The rest of her speech was a rally cry. She joked about how characters are often misinterpreted. The men she rose up against on film, she said, are often called, “losers or p---ies.”

She specifically praised Sebastian Stan, who plays Donald Trump in his Oscar-nominated performance in The Apprentice. She called on viewers to understand people—and then rally against them.

“Make no mistake, empathy is not weak or woke. And by the way, woke just means you give a damn about other people,” Fonda said to huge applause. “A whole lot of people are going to be really hurt by what is happening, what is coming our way. And even if they are of different persuasion we need to call upon our empathy and listen with our hearts and welcome them into our tent. Because we are going to need a big tent to resist successfully what is coming at us.”

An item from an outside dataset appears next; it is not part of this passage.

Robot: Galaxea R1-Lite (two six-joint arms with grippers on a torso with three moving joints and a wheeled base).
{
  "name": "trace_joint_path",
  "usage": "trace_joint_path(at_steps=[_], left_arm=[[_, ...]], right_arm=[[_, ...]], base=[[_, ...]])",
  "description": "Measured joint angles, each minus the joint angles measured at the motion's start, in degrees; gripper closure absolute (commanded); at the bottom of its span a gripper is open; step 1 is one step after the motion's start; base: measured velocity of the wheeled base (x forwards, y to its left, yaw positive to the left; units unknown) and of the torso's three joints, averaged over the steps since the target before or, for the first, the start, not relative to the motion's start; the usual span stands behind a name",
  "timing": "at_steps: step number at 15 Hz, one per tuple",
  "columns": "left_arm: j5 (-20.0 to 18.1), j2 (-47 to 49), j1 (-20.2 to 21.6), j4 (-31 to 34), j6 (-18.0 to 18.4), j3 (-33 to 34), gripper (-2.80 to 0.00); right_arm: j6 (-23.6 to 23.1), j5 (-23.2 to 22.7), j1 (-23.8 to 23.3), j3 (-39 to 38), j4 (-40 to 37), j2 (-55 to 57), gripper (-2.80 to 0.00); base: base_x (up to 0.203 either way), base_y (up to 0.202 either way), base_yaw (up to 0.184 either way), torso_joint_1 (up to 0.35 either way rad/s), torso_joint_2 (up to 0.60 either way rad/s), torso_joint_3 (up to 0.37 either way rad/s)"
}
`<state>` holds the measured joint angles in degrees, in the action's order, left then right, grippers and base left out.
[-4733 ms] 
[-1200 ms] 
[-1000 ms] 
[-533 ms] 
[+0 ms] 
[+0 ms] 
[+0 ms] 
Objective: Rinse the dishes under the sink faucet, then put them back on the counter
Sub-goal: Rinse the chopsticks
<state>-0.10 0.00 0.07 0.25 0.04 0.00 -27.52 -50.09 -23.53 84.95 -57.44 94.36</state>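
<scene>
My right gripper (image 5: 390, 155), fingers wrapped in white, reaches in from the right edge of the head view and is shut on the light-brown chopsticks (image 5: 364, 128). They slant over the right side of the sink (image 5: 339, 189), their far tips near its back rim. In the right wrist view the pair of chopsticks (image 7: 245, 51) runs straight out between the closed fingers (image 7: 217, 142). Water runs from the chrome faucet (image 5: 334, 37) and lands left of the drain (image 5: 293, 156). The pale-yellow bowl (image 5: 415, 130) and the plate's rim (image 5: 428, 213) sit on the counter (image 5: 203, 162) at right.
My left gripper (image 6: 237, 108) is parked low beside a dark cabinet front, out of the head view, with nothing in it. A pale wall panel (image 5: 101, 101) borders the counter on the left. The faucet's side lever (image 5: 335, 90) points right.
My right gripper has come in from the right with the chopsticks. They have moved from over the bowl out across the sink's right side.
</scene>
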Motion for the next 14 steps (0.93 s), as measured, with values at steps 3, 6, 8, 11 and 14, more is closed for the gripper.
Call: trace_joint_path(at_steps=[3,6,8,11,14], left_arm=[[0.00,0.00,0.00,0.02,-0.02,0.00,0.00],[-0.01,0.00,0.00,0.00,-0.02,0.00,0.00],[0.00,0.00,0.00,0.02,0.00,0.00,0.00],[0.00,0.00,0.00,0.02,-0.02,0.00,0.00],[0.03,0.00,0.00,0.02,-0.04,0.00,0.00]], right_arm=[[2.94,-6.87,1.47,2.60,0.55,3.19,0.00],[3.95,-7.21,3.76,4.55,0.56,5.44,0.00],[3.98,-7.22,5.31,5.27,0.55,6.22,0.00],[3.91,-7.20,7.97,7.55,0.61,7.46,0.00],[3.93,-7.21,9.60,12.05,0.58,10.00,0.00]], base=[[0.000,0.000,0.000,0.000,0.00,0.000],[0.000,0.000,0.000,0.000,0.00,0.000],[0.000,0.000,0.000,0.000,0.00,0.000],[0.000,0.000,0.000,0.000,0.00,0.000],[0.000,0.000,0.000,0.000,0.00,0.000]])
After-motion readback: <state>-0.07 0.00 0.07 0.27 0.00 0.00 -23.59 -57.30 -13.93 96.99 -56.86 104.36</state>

Jane Fonda receives the Life Achievement Award from Julia Louis-Dreyfus during the 31st Screen Actors Guild Awards. / Mario Anzuoni / REUTERS
Jane Fonda receives the Life Achievement Award from Julia Louis-Dreyfus during the 31st Screen Actors Guild Awards. / Mario Anzuoni / REUTERS

She then recalled her film career beginning in 1958 at the tail end of McCarthyism, remarking that “Hollywood resisted,” before tying everything back to current politics and how film creates empathy.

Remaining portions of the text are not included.